Cement job success is largely determined by fluid displacement efficiency. Optimum displacement requires understanding of flow patterns, frictional pressure losses and mutual interactions of mud, spacers and cement in annular spaces. Modeling this complex behavior is very difficult, but understanding it is essential to guarantee displacement success. A state-of-the-art cement displacement study was carried out using the very latest in computational fluid dynamics (CFD) modeling techniques, to identify practical guidelines and solutions to cement displacement challenges.
A state-of-the-art 3D "3-phase" (i.e. mud-spacer-cement phases) CFD model was created and simulations were carried out, featuring tracking of fluid interfaces during displacement, calculation of frictional pressure drops, and characterization of complex flow profiles. These simulations accounted for the effects of such complexities as non-Newtonian rheological behavior of all fluids involved, eccentric / narrow annuli, and pipe movement / rotation. The integrated study clearly identifies the root cause(s) of cement displacement failures and highlights comprehensive practical solutions, which are proposed for implementation in field operations.
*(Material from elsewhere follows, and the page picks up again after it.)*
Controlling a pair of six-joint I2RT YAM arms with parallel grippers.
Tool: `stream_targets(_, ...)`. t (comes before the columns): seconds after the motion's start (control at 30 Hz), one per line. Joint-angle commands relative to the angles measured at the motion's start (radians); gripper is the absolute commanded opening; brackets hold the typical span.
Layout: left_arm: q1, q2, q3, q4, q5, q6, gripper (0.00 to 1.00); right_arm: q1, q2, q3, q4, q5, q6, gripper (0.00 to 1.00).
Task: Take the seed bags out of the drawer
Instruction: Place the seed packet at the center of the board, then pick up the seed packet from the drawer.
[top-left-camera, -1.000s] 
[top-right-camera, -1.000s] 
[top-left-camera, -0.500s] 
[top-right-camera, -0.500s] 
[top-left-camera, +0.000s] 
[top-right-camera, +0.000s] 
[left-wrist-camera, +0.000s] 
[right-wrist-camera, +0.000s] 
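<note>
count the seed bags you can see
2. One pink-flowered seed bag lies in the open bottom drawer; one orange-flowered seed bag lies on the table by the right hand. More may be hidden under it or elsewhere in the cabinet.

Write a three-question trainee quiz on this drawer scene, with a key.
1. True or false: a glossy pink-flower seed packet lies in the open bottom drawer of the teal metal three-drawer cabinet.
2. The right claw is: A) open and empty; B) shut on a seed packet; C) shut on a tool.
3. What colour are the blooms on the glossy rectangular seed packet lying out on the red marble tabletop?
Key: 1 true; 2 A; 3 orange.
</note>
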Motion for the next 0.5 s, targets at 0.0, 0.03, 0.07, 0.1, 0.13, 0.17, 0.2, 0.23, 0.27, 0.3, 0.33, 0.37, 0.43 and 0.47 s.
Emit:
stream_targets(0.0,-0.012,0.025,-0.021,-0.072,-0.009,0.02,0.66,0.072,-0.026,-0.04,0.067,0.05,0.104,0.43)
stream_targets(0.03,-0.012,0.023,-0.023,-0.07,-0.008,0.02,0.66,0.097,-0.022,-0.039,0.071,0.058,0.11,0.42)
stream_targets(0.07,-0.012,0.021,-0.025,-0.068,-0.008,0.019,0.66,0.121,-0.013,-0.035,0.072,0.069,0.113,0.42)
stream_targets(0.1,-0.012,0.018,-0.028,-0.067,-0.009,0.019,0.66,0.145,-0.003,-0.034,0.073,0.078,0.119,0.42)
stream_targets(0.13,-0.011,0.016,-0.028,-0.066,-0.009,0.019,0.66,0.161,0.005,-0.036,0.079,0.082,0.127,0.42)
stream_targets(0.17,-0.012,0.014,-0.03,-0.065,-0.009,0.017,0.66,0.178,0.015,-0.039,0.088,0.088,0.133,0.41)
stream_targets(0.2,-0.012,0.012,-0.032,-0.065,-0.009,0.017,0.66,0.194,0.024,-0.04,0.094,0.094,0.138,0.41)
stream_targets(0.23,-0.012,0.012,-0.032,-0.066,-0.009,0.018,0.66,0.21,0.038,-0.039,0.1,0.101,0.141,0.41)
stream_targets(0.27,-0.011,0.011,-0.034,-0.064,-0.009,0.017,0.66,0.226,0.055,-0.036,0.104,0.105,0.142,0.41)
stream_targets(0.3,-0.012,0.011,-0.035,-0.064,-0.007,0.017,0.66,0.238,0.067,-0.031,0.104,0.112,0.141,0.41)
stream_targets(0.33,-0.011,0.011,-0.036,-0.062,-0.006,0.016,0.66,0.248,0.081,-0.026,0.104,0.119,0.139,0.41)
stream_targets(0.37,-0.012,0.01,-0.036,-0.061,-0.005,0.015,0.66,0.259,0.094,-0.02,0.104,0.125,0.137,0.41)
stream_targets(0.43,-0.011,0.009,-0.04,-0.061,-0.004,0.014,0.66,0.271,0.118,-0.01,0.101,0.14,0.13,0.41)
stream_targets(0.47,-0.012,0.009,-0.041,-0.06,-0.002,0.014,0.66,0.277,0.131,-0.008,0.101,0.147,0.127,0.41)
There are many causes for cement displacement problems and failures, including poor borehole conditioning, inappropriate displacement flow rates, insufficient casing centralization, viscosity contrast mismatches between mud-spacer-cement leading to interface instabilities, etc. Our high-resolution finite element study quantifies the effects of many of these causes and highlights parameters that can improve displacement, such as avoiding high shear strength in non-Newtonian mud and cement rheology, reducing pipe eccentricity and applying pipe rotation during displacement. The modeling approach is used to identify optimum parameters values, and studies interdependencies between factors, for instance determining optimum rheology, flow rate and pipe rotation speeds when pipe is placed eccentrically in the hole, in order to maximize the probability of displacement success in the field. Particularly revealing are the non-intuitive results obtained while modeling mud, spacer and cement as non-Newtonian yield power law (YPL) fluids, which has never been done before.
This paper presents: (1) a new, state-of-the-art 3D CFD model; (2) advanced numerical analysis of cement displacement, taking into account complexities such as non-Newtonian rheology, borehole enlargement, pipe eccentricity, and pipe movement during displacement; (3) practical guidelines derived from the modeling results that can be used for improved cement job pre-planning and field application.